Now, let’s see whether the Bayesian bootstrap will reproduce \(p(\theta > 0 | x) = 0.8\).

First of all, note that reasonable optimizers (e.g. well-conditined gradient ascent) will find the positive mode if the initial value is positive, and the negative mode if the initial value is negative. So, irrespective of the noise induced by the bootstrap, the BB estimate of \(P(\theta > 0)\) will be precisely the probability that the initial value for optimization is positive. With uniform random restarts, this probability will be \(0.5\), not \(0.8\).

A resonable question is whether drawing bootstrap samples of \(x\) can overcome this obvious shortcoming. Let’s take a look.

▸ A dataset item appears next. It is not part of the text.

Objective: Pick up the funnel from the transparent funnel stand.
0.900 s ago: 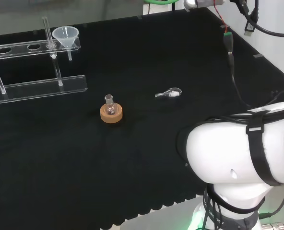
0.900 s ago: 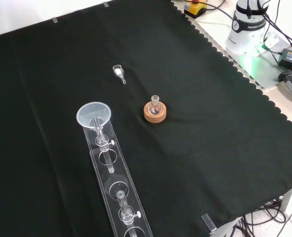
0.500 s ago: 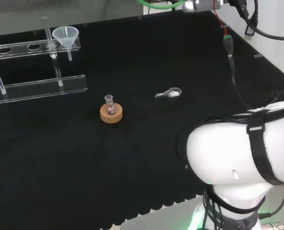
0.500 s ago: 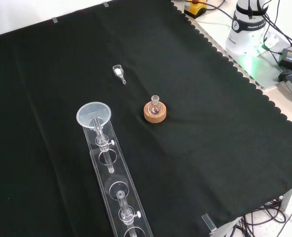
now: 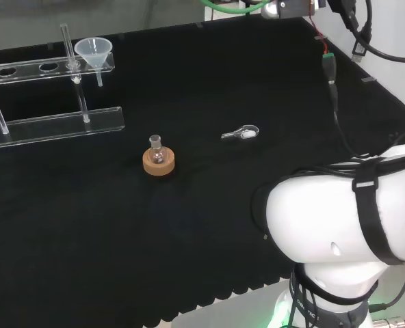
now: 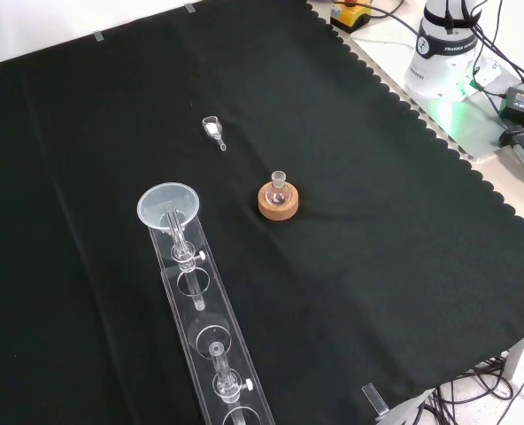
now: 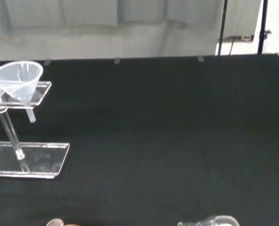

DrawBootstrapSample <- function(x) {
    return(x[sample.int(length(x), replace=TRUE)])
}

GetBootstrapFit <- function(initial_fit) {
  x_boot <- DrawBootstrapSample(initial_fit$bb_data$x)
  bb_data_boot <- initial_fit$bb_data
  bb_data_boot$x <- x_boot

  # We only need the fit object, not the draws, so set samples to be very low and
  # suppress output and warnings.
  options(warn=-1)
  invisible(capture.output(
      fit_boot <- stan(file='multimodal_v1.stan',
                       data=bb_data_boot, iter=1, chains=1)))
  options(warn=0)
  return(list(x_boot=x_boot, fit_boot=fit_boot))
}
theta_max <- 2 * max(abs(draws$theta))
mean_abs_theta <- mean(abs(draws$theta))

boot_lp_df <- data.frame()
for (b in 1:10) {
    print(b)
    boot_fit <- GetBootstrapFit(initial_fit)
    theta_lp <- GetThetaGridLp(boot_fit$fit, z_prob, theta_max)
    boot_lp_df <- bind_rows(boot_lp_df, theta_lp %>% mutate(b=as.character(b)))
}
[1] 1
[1] 2
[1] 3
[1] 4
[1] 5
[1] 6
[1] 7
[1] 8
[1] 9
[1] 10

As we can see, the bootstrap variability is never such that the lower mode is larger than the higher mode. Consequently, if our optimization method finds the global optimum rather than a local optimum, it will estimate \(p(\theta > 0 | x) = 1\).

boot_lp_df <-
    boot_lp_df %>%
    group_by(b) %>%
    mutate(lp_norm=lp - log(sum(exp(lp)))) # Were this to be a density you would need the delta x

ggplot(boot_lp_df) +
    geom_line(aes(x=theta, y=exp(lp_norm), group=b), alpha=0.2) +
    xlim(-2.5, 2.5)

Let’s check this formally by actually optimizing a number of bootstrap samples.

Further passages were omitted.